Please give all of the data again, character for character, and drop the pictures.
───
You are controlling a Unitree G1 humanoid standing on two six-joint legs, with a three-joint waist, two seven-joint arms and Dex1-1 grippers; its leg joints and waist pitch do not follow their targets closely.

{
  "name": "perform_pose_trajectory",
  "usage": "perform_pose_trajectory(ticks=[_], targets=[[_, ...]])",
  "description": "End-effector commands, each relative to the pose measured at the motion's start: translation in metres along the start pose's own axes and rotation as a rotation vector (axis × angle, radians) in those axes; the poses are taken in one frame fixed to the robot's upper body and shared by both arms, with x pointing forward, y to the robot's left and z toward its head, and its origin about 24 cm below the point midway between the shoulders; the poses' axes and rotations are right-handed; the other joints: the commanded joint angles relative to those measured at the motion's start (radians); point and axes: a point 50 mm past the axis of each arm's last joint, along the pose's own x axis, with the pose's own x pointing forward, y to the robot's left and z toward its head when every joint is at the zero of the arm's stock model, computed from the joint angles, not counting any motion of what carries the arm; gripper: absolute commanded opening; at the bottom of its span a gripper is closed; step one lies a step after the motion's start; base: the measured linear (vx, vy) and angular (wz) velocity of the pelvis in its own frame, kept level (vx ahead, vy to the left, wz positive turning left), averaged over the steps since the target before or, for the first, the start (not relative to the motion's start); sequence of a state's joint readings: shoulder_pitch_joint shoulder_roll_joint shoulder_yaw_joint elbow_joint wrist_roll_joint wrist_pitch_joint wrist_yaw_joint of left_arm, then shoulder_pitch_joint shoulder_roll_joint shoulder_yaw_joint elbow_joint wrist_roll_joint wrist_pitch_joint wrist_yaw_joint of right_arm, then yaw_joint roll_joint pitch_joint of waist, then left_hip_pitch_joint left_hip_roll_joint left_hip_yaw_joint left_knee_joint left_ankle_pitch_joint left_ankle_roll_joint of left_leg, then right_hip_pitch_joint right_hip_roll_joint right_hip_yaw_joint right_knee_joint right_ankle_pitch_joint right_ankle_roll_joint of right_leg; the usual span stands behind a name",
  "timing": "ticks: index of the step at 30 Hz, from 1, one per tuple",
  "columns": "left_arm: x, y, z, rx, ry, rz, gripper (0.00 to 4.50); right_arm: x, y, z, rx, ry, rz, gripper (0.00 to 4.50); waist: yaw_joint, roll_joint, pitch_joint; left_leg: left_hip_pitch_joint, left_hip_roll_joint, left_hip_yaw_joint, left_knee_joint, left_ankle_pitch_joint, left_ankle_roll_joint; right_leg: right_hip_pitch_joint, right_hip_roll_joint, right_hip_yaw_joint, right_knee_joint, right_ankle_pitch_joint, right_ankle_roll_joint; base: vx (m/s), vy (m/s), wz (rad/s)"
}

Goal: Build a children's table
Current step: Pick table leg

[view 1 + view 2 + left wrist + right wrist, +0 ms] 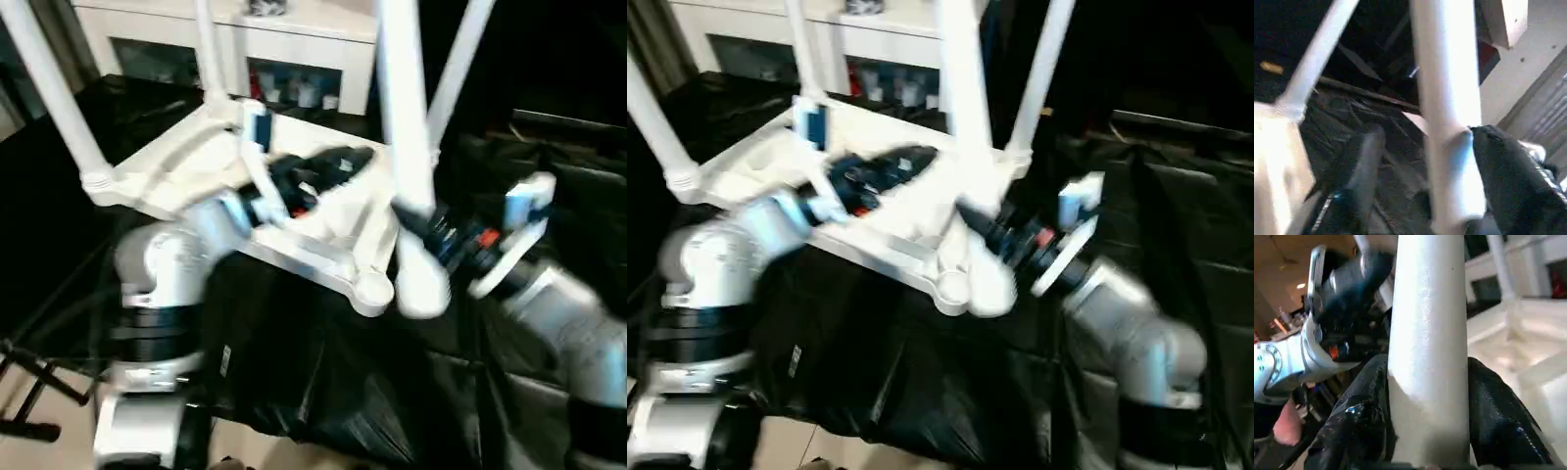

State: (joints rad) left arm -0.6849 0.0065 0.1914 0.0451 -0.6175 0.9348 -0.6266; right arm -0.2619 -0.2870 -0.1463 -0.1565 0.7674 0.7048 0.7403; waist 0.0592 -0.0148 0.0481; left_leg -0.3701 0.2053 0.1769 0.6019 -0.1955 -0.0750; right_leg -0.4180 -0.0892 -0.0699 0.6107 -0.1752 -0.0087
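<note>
- The tabletop [294,211] lay upside down on the black cover [323,392], three legs already standing in it.
- The right gripper [1428,431] squeezed the fourth leg [407,147] beside the near corner socket [372,287].
- The left gripper [313,181] hung over the tabletop; I could not tell its fingers.
- Next, I think, the leg's end needed lining up over that socket.

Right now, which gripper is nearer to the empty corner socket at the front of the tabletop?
Right. The right gripper holds the loose leg just beside the empty corner socket; the left gripper is farther back, over the tabletop middle.
</note>
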Motion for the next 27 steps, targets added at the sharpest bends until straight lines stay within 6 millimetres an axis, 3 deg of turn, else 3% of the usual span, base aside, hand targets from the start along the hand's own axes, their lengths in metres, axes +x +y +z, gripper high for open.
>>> perform_pose_trajectory(ticks=[1,7,8,11,14,18,20,23,27], targets=[[0.007,-0.004,0.003,-0.009,-0.003,0.003,3.55,0.003,0.006,0.001,-0.053,0.005,0.008,1.83,0.003,-0.011,-0.066,-0.001,0.010,0.004,-0.061,-0.076,0.055,0.068,-0.036,0.037,-0.074,-0.178,-0.182,0.000,0.000,0.00],[0.017,-0.005,0.005,-0.053,-0.042,0.035,3.93,0.010,0.006,-0.003,-0.117,0.030,-0.037,1.83,0.003,-0.011,-0.062,-0.001,0.008,0.001,-0.064,-0.112,0.036,0.066,-0.036,0.036,-0.084,-0.252,-0.144,0.000,0.000,0.00],[0.019,-0.004,0.004,-0.058,-0.037,0.060,3.93,0.013,0.007,-0.004,-0.132,0.038,-0.044,1.83,0.000,-0.010,-0.062,-0.002,0.007,0.001,-0.065,-0.120,0.033,0.065,-0.034,0.035,-0.088,-0.279,-0.124,0.000,0.000,0.00],[0.025,-0.002,0.002,-0.093,-0.047,0.104,3.96,0.020,0.007,-0.006,-0.216,0.075,-0.083,1.83,0.001,-0.009,-0.065,-0.002,0.008,-0.001,-0.064,-0.099,0.029,0.067,-0.034,0.035,-0.083,-0.235,-0.129,0.000,0.000,0.00],[0.030,0.003,-0.003,-0.078,-0.020,0.205,3.58,0.027,0.008,-0.006,-0.290,0.082,-0.123,1.83,-0.001,-0.009,-0.066,-0.001,0.008,-0.001,-0.062,-0.089,0.031,0.066,-0.032,0.036,-0.078,-0.190,-0.141,0.000,0.000,0.00],[0.034,0.010,-0.008,-0.047,-0.008,0.341,3.21,0.036,0.007,-0.004,-0.403,0.086,-0.197,1.83,-0.003,-0.008,-0.065,-0.002,0.005,-0.001,-0.062,-0.101,0.028,0.067,-0.031,0.036,-0.082,-0.206,-0.126,0.000,0.000,0.00],[0.037,0.017,-0.010,-0.040,-0.053,0.493,3.14,0.047,0.007,-0.002,-0.546,0.065,-0.284,1.83,-0.003,-0.004,-0.066,-0.002,0.005,-0.002,-0.062,-0.096,0.020,0.066,-0.030,0.036,-0.080,-0.189,-0.130,0.000,0.000,0.00],[0.038,0.019,-0.011,-0.050,-0.102,0.568,2.72,0.056,0.012,-0.001,-0.584,0.034,-0.316,1.83,-0.005,-0.002,-0.069,-0.002,0.006,-0.004,-0.062,-0.092,0.017,0.069,-0.030,0.037,-0.073,-0.143,-0.140,0.000,0.000,0.00],[0.039,0.018,-0.010,-0.040,-0.143,0.610,2.65,0.063,0.018,-0.003,-0.595,0.013,-0.317,1.83,-0.008,0.000,-0.067,-0.001,0.007,-0.003,-0.063,-0.111,0.021,0.068,-0.028,0.037,-0.073,-0.134,-0.148,0.000,0.000,0.00]])
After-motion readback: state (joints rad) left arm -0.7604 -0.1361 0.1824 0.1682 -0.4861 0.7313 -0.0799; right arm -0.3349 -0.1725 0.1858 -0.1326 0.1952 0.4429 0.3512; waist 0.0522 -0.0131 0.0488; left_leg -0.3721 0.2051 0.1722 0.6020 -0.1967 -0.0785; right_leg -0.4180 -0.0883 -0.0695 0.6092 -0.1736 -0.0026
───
EXPECTED OUTPUT:
You are controlling a Unitree G1 humanoid standing on two six-joint legs, with a three-joint waist, two seven-joint arms and Dex1-1 grippers; its leg joints and waist pitch do not follow their targets closely.

{
  "name": "perform_pose_trajectory",
  "usage": "perform_pose_trajectory(ticks=[_], targets=[[_, ...]])",
  "description": "End-effector commands, each relative to the pose measured at the motion's start: translation in metres along the start pose's own axes and rotation as a rotation vector (axis × angle, radians) in those axes; the poses are taken in one frame fixed to the robot's upper body and shared by both arms, with x pointing forward, y to the robot's left and z toward its head, and its origin about 24 cm below the point midway between the shoulders; the poses' axes and rotations are right-handed; the other joints: the commanded joint angles relative to those measured at the motion's start (radians); point and axes: a point 50 mm past the axis of each arm's last joint, along the pose's own x axis, with the pose's own x pointing forward, y to the robot's left and z toward its head when every joint is at the zero of the arm's stock model, computed from the joint angles, not counting any motion of what carries the arm; gripper: absolute commanded opening; at the bottom of its span a gripper is closed; step one lies a step after the motion's start; base: the measured linear (vx, vy) and angular (wz) velocity of the pelvis in its own frame, kept level (vx ahead, vy to the left, wz positive turning left), averaged over the steps since the target before or, for the first, the start (not relative to the motion's start); sequence of a state's joint readings: shoulder_pitch_joint shoulder_roll_joint shoulder_yaw_joint elbow_joint wrist_roll_joint wrist_pitch_joint wrist_yaw_joint of left_arm, then shoulder_pitch_joint shoulder_roll_joint shoulder_yaw_joint elbow_joint wrist_roll_joint wrist_pitch_joint wrist_yaw_joint of right_arm, then yaw_joint roll_joint pitch_joint of waist, then left_hip_pitch_joint left_hip_roll_joint left_hip_yaw_joint left_knee_joint left_ankle_pitch_joint left_ankle_roll_joint of left_leg, then right_hip_pitch_joint right_hip_roll_joint right_hip_yaw_joint right_knee_joint right_ankle_pitch_joint right_ankle_roll_joint of right_leg; the usual span stands behind a name",
  "timing": "ticks: index of the step at 30 Hz, from 1, one per tuple",
  "columns": "left_arm: x, y, z, rx, ry, rz, gripper (0.00 to 4.50); right_arm: x, y, z, rx, ry, rz, gripper (0.00 to 4.50); waist: yaw_joint, roll_joint, pitch_joint; left_leg: left_hip_pitch_joint, left_hip_roll_joint, left_hip_yaw_joint, left_knee_joint, left_ankle_pitch_joint, left_ankle_roll_joint; right_leg: right_hip_pitch_joint, right_hip_roll_joint, right_hip_yaw_joint, right_knee_joint, right_ankle_pitch_joint, right_ankle_roll_joint; base: vx (m/s), vy (m/s), wz (rad/s)"
}

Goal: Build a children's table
Current step: Pick table leg

[view 1 + view 2 + left wrist + right wrist, +0 ms] 

State: (joints rad) left arm -0.6849 0.0065 0.1914 0.0451 -0.6175 0.9348 -0.6266; right arm -0.2619 -0.2870 -0.1463 -0.1565 0.7674 0.7048 0.7403; waist 0.0592 -0.0148 0.0481; left_leg -0.3701 0.2053 0.1769 0.6019 -0.1955 -0.0750; right_leg -0.4180 -0.0892 -0.0699 0.6107 -0.1752 -0.0087
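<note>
- The tabletop [294,211] lay upside down on the black cover [323,392], three legs already standing in it.
- The right gripper [1428,431] squeezed the fourth leg [407,147] beside the near corner socket [372,287].
- The left gripper [313,181] hung over the tabletop; I could not tell its fingers.
- Next, I think, the leg's end needed lining up over that socket.

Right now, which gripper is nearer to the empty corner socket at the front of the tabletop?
Right. The right gripper holds the loose leg just beside the empty corner socket; the left gripper is farther back, over the tabletop middle.
</note>
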Motion for the next 27 steps, targets added at the sharpest bends until straight lines stay within 6 millimetres an axis, 3 deg of turn, else 3% of the usual span, base aside, hand targets from the start along the hand's own axes, their lengths in metres, axes +x +y +z, gripper high for open.
>>> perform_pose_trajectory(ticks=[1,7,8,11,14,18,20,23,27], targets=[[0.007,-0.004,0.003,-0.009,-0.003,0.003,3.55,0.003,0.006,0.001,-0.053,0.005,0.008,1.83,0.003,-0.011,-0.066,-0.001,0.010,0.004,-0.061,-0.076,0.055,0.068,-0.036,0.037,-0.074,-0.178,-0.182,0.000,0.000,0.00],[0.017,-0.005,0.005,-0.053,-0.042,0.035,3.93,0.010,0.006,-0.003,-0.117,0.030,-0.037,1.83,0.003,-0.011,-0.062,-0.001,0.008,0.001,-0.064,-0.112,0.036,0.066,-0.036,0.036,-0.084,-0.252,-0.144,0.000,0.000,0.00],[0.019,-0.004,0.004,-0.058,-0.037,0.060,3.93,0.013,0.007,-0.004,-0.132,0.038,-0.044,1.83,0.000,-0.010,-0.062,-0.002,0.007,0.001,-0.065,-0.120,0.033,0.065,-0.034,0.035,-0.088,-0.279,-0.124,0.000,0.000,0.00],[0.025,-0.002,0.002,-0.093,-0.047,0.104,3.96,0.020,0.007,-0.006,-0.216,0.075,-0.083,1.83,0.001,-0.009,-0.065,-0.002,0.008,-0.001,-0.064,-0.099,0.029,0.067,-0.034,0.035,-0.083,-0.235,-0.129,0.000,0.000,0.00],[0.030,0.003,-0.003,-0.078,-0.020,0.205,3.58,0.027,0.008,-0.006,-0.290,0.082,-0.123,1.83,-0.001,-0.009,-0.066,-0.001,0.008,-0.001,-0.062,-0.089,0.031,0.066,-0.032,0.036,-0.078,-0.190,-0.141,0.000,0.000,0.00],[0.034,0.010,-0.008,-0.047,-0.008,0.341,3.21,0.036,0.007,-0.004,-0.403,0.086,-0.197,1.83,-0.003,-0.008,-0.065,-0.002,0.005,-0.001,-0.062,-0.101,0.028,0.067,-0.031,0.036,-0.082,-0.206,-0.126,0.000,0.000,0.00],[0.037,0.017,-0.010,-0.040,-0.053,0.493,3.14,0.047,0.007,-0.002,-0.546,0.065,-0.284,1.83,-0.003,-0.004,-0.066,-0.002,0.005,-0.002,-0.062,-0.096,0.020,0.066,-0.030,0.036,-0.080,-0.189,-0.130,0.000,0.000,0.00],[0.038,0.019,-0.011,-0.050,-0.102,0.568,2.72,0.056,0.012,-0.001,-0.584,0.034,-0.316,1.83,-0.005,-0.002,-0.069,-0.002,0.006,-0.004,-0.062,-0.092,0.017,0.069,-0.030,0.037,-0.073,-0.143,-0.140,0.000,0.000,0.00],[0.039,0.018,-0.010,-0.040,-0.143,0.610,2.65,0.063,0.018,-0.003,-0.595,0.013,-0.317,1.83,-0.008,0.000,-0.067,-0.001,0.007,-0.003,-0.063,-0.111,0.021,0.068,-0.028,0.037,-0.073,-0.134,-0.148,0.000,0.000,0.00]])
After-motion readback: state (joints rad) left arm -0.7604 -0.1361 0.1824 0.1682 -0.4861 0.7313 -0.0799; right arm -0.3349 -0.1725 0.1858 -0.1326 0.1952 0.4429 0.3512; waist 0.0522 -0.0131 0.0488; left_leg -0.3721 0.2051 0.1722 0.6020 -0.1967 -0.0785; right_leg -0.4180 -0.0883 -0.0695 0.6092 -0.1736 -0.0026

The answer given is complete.